The answer must be an exact copy of the lines from the top of the listing below through the line with "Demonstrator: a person", with no pictures.

*** Opening of Raw data ***

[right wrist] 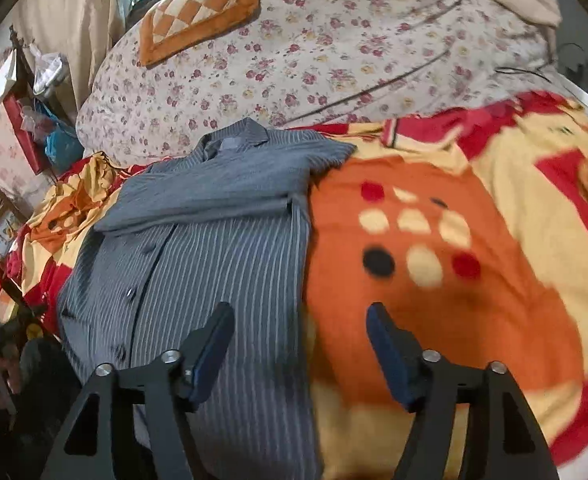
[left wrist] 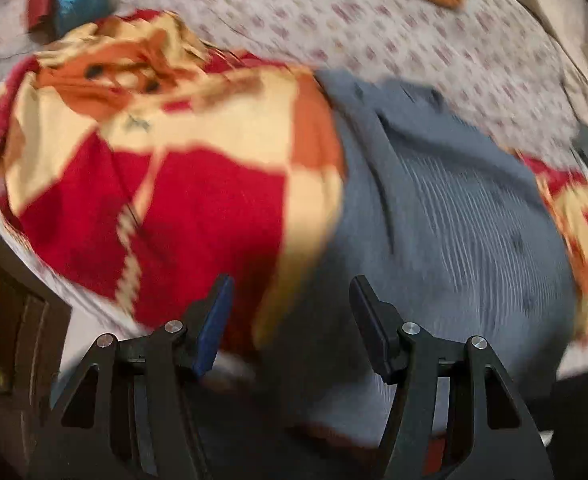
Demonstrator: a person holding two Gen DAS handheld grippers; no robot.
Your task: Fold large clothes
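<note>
Left tongs (left wrist: pixel 290 300) and right tongs (right wrist: pixel 300 326) both gape, gripping nothing.

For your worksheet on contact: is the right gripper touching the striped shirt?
Apart. In the right wrist view the right gripper hangs open above the striped shirt, nothing between its fingers, and no fabric is gathered or lifted around them.

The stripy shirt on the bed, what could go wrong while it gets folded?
1. The grey striped shirt lies on a soft, rumpled red and orange blanket, so the next grab might pinch blanket along with shirt.
2. One side is already folded over near the collar; a tug at the bottom could pull that fold loose.
3. Both tongs, left and right, are open and empty, so nothing holds the shirt flat.
</note>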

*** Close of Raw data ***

Answer area >>
[right wrist] 
[left wrist] 
Demonstrator: a person holding two Gen DAS handheld grippers; no robot.

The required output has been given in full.